Each line in the listing below that contains "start" should be returned.
= = = =
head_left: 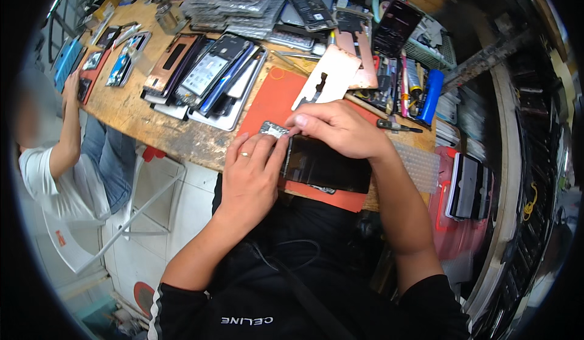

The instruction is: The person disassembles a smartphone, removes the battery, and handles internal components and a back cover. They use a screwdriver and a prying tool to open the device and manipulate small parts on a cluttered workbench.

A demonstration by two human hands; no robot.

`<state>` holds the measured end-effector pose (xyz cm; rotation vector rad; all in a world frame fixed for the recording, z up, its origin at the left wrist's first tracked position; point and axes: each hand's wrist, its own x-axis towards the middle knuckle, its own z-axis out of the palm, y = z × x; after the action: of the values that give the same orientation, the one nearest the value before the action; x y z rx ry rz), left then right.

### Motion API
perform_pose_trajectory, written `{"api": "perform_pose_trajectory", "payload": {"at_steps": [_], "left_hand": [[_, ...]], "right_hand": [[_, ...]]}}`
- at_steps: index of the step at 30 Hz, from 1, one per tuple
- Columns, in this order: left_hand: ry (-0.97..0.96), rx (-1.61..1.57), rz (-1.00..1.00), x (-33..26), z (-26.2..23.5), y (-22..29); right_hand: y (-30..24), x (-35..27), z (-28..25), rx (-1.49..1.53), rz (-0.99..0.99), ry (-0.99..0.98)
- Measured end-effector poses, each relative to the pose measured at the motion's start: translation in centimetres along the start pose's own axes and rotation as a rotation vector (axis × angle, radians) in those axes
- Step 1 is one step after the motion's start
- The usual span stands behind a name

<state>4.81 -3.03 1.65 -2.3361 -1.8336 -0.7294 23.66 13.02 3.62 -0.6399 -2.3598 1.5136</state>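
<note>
A red-orange work mat (pixel 278 94) lies on the bench in front of me. On it is an opened phone (pixel 274 129), its inner parts showing beyond my fingers. My left hand (pixel 254 166), with a ring on one finger, is closed over this phone and covers most of it. A dark glossy phone screen (pixel 331 164) lies at the phone's right side. My right hand (pixel 342 128) reaches over the screen's far edge, thumb and fingers pinched together at the phone's edge. What sits in that pinch is hidden.
Beyond the mat are a pale metal plate (pixel 331 75), stacked phone parts (pixel 210 75) and bubble-wrapped packs (pixel 228 8). Tools and a blue tube (pixel 431 96) stand right. A seated co-worker (pixel 67 151) works at far left. Bubble wrap (pixel 417 164) hangs near my right arm.
</note>
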Motion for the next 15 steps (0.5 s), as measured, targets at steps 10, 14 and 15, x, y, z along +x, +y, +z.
{"api": "perform_pose_trajectory", "payload": {"at_steps": [10, 14, 15], "left_hand": [[-0.020, 0.054, 0.013, 0.2, -0.2, 0.1], [-0.012, 0.059, 0.032, 0.2, -0.1, -0.1], [-0.017, 0.056, 0.032, 0.3, -0.2, 0.0]], "right_hand": [[0.4, 0.5, 1.1, 0.017, -0.039, 0.219], [0.7, 0.9, 1.7, 0.044, -0.124, 0.430], [0.8, 1.1, 1.7, 0.052, -0.159, 0.491]]}}
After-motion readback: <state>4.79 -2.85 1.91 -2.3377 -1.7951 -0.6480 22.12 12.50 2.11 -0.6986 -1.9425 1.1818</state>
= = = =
- OUTPUT FOR THIS TASK:
- Measured end-effector poses, each relative to the pose measured at the motion's start: translation in centimetres along the start pose's own axes and rotation as a rotation vector (axis × angle, radians) in those axes
- Step 1 is one step after the motion's start

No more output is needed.